Not anymore. Despite widespread public anger and presidential rejection, the House will vote on the issue again today in an attempt to override Obama's veto. The legislation was reintroduced by Rep. Bobby Scott, D-Va. The bill would require every state to accept notary signatures from any other state. This essentially defeats the purpose of notarization itself, since a notary is supposed to attest to having first-hand knowledge of a specific case. If two parties sign a mortgage contract in Ohio, a notary from New York probably wasn't there to watch it happen.

In foreclosure fraud, this is important because banks are robo-signing documents in order to cover-up problems with their loan documentation.
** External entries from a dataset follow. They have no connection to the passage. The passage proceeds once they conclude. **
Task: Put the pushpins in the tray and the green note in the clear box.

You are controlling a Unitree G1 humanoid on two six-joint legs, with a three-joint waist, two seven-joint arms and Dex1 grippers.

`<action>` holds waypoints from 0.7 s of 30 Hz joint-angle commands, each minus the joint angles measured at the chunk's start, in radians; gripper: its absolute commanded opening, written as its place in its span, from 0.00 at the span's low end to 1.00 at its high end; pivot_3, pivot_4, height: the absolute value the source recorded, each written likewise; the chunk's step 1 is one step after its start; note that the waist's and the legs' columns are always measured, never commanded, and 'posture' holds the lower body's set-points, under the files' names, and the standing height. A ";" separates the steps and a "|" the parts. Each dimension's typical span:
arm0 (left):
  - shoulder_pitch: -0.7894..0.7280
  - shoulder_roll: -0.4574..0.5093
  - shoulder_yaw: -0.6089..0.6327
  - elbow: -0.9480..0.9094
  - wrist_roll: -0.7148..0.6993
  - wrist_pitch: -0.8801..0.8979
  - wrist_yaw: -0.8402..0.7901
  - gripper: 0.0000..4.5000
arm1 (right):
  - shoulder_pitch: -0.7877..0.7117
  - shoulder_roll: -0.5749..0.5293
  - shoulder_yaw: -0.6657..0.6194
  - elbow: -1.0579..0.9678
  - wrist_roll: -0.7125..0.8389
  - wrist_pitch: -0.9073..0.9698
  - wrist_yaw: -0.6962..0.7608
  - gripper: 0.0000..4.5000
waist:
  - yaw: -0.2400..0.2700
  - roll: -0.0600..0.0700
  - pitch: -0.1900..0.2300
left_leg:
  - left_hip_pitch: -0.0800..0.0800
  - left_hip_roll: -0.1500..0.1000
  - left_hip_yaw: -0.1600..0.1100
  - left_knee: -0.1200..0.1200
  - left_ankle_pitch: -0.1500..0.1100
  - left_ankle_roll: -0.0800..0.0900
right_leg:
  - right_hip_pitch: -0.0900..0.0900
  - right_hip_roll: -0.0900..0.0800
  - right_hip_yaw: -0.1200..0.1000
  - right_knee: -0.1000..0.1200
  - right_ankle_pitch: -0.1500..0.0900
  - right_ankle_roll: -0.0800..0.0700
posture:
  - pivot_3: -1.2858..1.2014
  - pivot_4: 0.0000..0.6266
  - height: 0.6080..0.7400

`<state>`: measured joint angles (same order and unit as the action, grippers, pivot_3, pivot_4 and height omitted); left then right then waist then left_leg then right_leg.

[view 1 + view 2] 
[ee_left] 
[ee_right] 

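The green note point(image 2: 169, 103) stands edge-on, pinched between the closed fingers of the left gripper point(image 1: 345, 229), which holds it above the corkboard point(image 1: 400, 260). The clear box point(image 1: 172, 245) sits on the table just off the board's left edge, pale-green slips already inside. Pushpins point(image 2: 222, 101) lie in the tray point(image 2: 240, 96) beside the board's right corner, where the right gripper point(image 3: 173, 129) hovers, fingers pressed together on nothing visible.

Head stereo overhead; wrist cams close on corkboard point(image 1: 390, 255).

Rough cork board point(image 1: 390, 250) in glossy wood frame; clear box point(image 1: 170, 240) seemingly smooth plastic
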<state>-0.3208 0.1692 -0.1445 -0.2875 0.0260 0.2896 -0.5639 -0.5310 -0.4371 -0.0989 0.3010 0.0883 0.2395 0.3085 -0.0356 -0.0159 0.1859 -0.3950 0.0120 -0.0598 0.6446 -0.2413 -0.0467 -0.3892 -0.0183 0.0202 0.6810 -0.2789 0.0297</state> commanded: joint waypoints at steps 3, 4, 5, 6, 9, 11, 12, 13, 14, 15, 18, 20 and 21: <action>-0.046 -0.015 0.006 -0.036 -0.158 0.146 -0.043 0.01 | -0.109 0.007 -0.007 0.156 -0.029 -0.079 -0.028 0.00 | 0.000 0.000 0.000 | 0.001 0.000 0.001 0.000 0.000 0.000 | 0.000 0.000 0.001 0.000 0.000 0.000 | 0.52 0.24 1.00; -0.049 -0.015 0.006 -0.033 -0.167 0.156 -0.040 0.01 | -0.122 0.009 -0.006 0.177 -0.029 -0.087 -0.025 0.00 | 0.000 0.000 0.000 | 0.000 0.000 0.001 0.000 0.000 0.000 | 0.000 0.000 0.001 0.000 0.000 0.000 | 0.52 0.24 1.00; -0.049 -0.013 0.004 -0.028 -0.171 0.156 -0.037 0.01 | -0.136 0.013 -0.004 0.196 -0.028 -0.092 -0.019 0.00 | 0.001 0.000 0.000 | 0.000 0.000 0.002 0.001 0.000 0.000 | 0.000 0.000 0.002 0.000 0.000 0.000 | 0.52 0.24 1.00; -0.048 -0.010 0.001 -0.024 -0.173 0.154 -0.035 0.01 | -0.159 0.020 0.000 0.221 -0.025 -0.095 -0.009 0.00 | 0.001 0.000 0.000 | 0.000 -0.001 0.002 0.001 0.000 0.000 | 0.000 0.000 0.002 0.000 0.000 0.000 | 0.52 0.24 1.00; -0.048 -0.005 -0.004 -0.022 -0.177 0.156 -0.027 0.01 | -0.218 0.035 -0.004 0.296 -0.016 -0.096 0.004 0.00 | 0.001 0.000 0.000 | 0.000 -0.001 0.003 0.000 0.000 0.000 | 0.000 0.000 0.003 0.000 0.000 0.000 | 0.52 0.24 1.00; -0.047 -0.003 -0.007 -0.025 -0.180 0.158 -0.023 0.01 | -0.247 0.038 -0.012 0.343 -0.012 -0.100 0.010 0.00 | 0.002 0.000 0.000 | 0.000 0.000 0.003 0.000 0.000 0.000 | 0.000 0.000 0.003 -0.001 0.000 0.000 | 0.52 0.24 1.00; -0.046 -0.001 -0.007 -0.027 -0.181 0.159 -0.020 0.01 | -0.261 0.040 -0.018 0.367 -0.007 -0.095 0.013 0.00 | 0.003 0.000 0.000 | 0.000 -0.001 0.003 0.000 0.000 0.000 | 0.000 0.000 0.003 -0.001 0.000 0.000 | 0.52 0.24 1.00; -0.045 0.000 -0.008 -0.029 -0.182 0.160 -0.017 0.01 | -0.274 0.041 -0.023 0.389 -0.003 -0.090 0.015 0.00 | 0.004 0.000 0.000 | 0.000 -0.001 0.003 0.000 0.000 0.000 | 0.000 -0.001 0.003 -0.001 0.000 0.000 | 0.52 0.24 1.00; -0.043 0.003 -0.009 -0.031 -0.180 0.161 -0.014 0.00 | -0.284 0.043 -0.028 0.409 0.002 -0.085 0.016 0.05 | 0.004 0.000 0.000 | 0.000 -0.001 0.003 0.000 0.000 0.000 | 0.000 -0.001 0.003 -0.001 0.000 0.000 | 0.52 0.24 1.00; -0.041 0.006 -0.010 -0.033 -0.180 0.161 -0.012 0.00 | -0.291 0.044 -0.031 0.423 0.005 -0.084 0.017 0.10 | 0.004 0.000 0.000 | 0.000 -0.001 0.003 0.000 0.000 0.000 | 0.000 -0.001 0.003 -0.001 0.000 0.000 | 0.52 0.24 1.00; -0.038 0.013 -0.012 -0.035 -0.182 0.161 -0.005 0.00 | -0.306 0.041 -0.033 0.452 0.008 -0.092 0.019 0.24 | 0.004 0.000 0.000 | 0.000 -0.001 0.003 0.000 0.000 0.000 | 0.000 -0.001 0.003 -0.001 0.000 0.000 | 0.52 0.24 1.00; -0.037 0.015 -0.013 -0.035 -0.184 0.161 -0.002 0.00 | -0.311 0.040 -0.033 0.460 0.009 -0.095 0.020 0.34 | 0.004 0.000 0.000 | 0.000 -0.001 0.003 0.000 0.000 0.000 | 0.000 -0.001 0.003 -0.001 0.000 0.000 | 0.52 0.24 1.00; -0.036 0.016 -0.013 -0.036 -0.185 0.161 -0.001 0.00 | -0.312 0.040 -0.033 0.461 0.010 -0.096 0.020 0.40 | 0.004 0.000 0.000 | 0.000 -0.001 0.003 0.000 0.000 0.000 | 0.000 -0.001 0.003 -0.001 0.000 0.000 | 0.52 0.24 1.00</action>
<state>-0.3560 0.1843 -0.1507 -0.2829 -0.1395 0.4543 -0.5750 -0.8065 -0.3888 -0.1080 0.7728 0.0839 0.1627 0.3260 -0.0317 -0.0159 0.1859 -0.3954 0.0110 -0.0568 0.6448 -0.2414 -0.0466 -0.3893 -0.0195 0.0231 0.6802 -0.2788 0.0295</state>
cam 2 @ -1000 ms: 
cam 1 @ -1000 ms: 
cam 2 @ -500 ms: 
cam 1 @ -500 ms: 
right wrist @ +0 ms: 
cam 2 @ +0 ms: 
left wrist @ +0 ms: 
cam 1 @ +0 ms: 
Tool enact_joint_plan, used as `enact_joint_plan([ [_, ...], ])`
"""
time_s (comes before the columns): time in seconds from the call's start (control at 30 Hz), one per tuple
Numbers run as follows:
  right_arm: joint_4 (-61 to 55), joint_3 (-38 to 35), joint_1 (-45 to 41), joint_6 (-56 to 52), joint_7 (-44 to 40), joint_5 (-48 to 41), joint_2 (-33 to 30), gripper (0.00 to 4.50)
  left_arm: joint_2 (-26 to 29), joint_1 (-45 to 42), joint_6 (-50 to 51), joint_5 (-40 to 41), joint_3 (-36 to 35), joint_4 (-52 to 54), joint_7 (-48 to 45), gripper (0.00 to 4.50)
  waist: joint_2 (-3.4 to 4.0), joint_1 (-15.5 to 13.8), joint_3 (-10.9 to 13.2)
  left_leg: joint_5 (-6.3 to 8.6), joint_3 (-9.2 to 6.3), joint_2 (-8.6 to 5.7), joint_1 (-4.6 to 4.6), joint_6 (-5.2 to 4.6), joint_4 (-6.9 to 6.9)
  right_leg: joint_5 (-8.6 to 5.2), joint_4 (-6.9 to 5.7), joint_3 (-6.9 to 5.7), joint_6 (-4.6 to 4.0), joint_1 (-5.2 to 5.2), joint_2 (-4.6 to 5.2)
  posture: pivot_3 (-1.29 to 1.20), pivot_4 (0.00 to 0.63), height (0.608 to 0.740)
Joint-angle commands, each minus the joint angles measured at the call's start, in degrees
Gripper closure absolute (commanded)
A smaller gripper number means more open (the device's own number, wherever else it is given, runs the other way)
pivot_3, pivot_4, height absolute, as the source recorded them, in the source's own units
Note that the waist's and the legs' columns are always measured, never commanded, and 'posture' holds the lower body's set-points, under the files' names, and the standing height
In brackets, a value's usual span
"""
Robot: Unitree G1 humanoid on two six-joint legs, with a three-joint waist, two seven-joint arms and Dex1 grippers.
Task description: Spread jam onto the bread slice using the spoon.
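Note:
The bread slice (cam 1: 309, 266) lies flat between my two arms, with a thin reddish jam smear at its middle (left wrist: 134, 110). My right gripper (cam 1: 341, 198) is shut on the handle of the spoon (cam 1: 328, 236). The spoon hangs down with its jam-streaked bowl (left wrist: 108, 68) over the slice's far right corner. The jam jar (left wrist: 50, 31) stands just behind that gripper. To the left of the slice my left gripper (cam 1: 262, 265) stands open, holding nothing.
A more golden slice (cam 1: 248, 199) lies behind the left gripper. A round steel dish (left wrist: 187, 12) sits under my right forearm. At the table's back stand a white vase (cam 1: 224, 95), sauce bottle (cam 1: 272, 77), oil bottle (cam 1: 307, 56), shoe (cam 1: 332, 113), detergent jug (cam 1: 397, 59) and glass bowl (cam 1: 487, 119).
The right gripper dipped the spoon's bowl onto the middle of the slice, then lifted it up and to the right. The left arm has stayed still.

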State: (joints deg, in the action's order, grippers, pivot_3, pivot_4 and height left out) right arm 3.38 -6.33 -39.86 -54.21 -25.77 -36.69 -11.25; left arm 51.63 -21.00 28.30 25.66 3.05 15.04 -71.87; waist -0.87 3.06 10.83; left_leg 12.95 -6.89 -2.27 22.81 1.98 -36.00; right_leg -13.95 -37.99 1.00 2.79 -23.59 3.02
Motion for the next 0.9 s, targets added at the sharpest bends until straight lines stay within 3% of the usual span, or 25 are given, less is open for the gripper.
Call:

In the GMAC scandal that ignited the recent controversy, a robo-signer named Jeffrey Stephan had hundreds of thousands of these documents notarized in Pennsylvania, even though they concerned foreclosure cases all over the country. If courts have to accept out-of-state notarizations, it becomes much more difficult to demonstrate that GMAC is committing rampant fraud.

The bill would also allow notaries to sign-off on electronic documents-- something that also defeats the basic purpose of a notary. A notary is essentially a credible witness, but if they can sign off on electronic documents, they don’t have to be present at the signing of documents to collect fees. Somebody can forge a document, scan it into a computer, and ship it off to a notary for approval, replicating the GMAC scam online. Banks have been using electronic tricks to get around technicalities like "signatures" on "contracts" of late-- they scan a signature from one document and electronically copy it to others.

I don't have much more to say about this issue than I did in October. It's despicable for Congress to be contemplating a bailout like this for openly criminal activity.

Policymakers in Washington, D.C. are moving all over the place on the foreclosure crisis. Yesterday, key officials from Bank of America and JPMorgan Chase were grilled before the Senate Banking Committee. Consumer advocates and academics repeatedly caught the bank officials lying or misleading Senators about the way banks treat borrowers, and the incentives currently in place that encourage banks to illegally foreclose on borrowers. Committee members clearly wanted to appear angry-- Sen. John Tester, D-Mt., even said "some heads will roll" when he heard that banks actually encouraged borrowers to miss payments in order to qualify for loan modifications. This kind of thing happens all the time, and once the borrower actually misses a payment-- after being encouraged to do so by the bank-- the borrower gets foreclosed on.

But at the same time, the Federal Reserve is pushing a new regulation that would effectively strip borrowers of their only federal remedy to fight illegal predatory lending. Now the House is considering bailing out Wall Street again, directly on the backs of the borrowers they've defrauded. We'll be counting the votes.

UPDATE:

Rep. Scott's PR guy just told me the Congressman just happened to be around to make a procedural vote. He says Scott "was in the wrong place at the wrong time" and does not support the legislation. David Dayen at Firedoglake argues that this entire reconsideration of the bill is likely a separation of powers dispute between Congress and President Obama regarding the technical procedure Obama used to veto the bill. The legislation may not even come up for a vote. Or it might, for separation of powers purposes, and the result might be bad.